● Task directions:
Scan the records beneath this line for the line holding "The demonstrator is" and the line holding "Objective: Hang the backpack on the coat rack", then transcribe exactly those two and all lines between.

● Exercise input:
========================

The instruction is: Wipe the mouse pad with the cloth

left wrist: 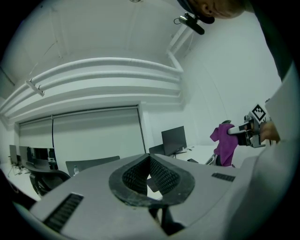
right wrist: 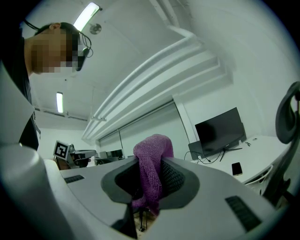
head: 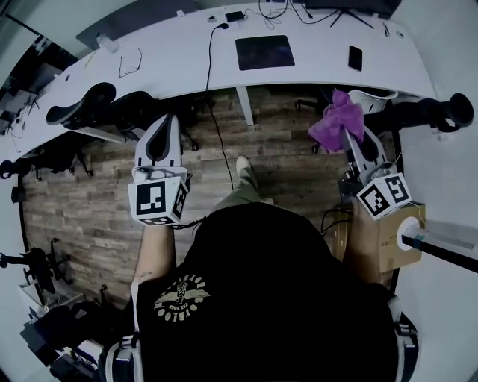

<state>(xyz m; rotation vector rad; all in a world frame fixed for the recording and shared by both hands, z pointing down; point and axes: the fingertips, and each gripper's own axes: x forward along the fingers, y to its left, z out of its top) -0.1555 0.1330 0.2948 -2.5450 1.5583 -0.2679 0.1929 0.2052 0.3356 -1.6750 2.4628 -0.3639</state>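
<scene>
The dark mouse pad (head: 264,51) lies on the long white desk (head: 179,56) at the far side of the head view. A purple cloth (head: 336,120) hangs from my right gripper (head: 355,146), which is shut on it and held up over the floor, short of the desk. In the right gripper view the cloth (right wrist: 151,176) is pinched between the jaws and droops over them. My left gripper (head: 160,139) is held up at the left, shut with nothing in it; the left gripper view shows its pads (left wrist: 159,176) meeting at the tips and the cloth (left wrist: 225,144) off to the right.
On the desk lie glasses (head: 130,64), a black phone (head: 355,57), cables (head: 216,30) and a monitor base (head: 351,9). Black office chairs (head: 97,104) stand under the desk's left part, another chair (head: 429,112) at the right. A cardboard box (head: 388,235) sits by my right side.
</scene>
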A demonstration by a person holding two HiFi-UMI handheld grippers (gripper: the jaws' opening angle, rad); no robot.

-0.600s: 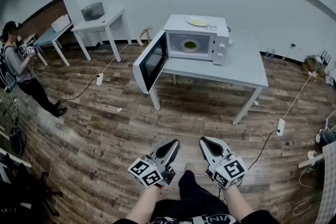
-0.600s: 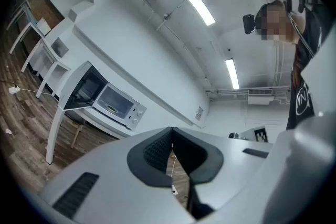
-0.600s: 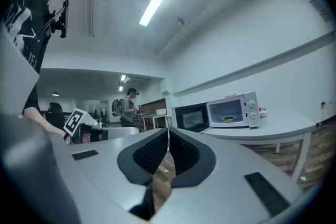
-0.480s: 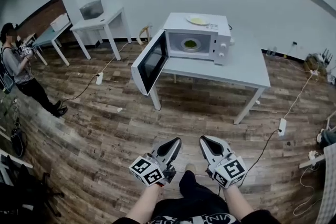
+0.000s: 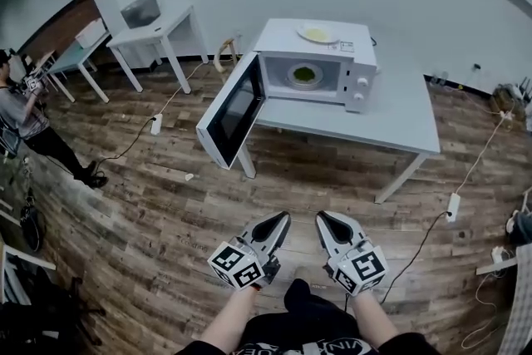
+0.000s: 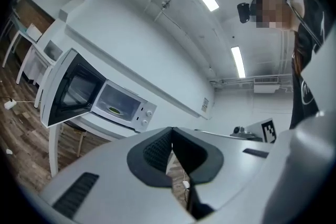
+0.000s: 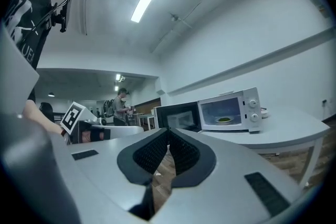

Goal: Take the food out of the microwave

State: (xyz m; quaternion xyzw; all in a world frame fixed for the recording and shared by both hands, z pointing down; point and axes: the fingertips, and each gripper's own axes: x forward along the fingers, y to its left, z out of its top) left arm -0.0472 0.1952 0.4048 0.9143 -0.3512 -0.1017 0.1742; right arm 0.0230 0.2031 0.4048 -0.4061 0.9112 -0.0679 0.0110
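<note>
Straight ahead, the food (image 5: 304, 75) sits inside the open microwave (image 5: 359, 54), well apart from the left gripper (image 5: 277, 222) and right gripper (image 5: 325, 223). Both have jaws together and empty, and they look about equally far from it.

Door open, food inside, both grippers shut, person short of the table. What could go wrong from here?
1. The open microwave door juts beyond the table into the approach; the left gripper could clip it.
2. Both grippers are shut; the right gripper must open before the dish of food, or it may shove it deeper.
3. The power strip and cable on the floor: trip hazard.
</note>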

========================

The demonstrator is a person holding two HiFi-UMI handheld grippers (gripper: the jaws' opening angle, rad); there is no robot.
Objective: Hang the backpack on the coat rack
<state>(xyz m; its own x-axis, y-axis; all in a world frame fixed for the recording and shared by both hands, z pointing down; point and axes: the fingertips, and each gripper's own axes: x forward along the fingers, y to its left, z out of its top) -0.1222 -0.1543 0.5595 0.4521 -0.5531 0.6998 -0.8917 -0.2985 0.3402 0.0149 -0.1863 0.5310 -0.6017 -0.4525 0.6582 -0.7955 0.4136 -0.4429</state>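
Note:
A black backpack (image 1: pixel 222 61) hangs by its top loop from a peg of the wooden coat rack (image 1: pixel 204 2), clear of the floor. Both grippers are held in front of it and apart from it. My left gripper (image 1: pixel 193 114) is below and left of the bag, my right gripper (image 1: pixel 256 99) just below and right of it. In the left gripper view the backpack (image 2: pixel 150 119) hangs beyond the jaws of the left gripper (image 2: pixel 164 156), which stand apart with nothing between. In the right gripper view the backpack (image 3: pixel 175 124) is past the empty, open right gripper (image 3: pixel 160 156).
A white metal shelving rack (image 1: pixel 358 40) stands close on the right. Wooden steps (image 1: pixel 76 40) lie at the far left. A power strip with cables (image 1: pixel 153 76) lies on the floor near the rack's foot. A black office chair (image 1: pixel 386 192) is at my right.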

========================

● Solution to the exercise:
The demonstrator is a person holding two HiFi-UMI handheld grippers (gripper: the jaws' opening angle, rad); there is no robot.
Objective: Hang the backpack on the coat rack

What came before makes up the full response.